Les utilisateurs Finance et Achats travaillent sous contrainte de délais. Ils n’ont pas le temps d’explorer les nouvelles applications Fiori ou de comprendre les subtilités d’un écran repensé. Dans les environnements Finance, ces dérives peuvent impacter directement la qualité des données et les cycles de clôture. Dans les Achats, elles peuvent ralentir les processus d’approvisionnement ou générer des anomalies de paramétrage.
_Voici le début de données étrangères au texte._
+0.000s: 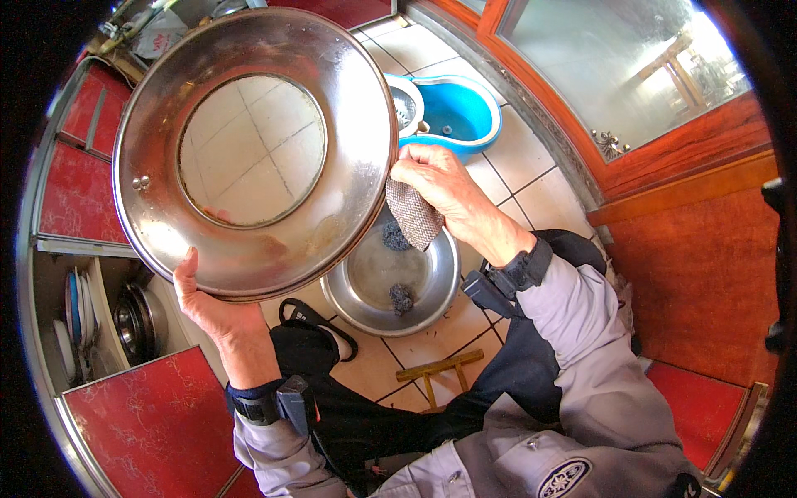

L’enjeu n’est donc pas seulement d’expliquer les nouveautés, mais d’assurer une transition progressive, sécurisée, en continu , au moment même où l’utilisateur exécute son processus.

Accompagner efficacement la transition

Pour sécuriser une migration vers SAP S/4HANA, il est important d’apporter une assistance aux utilisateurs directement dans leur environnement de travail, au moment où ils exécutent un processus ou rencontrent une difficulté.

Cette assistance peut être déployée dans différents environnements :

  • SAP S/4HANA on-premise
  • SAP S/4HANA cloud privé
  • SAP S/4HANA cloud public
  • Les applications développées sur SAP BTP ainsi que les applications reposant sur l’expérience utilisateur Fiori

Lors de la transition vers S/4HANA, plusieurs dispositifs peuvent faciliter l’adoption des nouveaux processus et interfaces :

  • Des notifications contextuelles permettant de présenter les évolutions d’un écran ou d’informer sur le remplacement d’anciennes transactions.
  • Des guides interactifs accompagnant les utilisateurs dans l’exécution des processus clés, en tenant compte des rôles et des contextes métier.
  • Des aides contextuelles expliquant les nouvelles terminologies, les champs modifiés ou les évolutions des règles de gestion.
  • Des contenus d’assistance actualisés afin de maintenir la cohérence des informations après la mise en production.
  • Des mécanismes de qualification des demandes permettant de recueillir les informations nécessaires directement depuis l’application et de les transmettre aux outils de gestion des incidents ou des demandes.

Cette approche contribue à faciliter la prise en main des nouveaux outils, à améliorer la qualité des demandes adressées aux équipes de support et à limiter les impacts opérationnels liés à la phase de transition.

Les principaux bénéfices observés sont :

  • Une plus grande autonomie des utilisateurs.
  • Des demandes de support mieux documentées.
  • Une meilleure maîtrise de la charge liée à l’accompagnement post-migration.
  • Le maintien de la qualité et de la continuité des processus pendant la phase de stabilisation.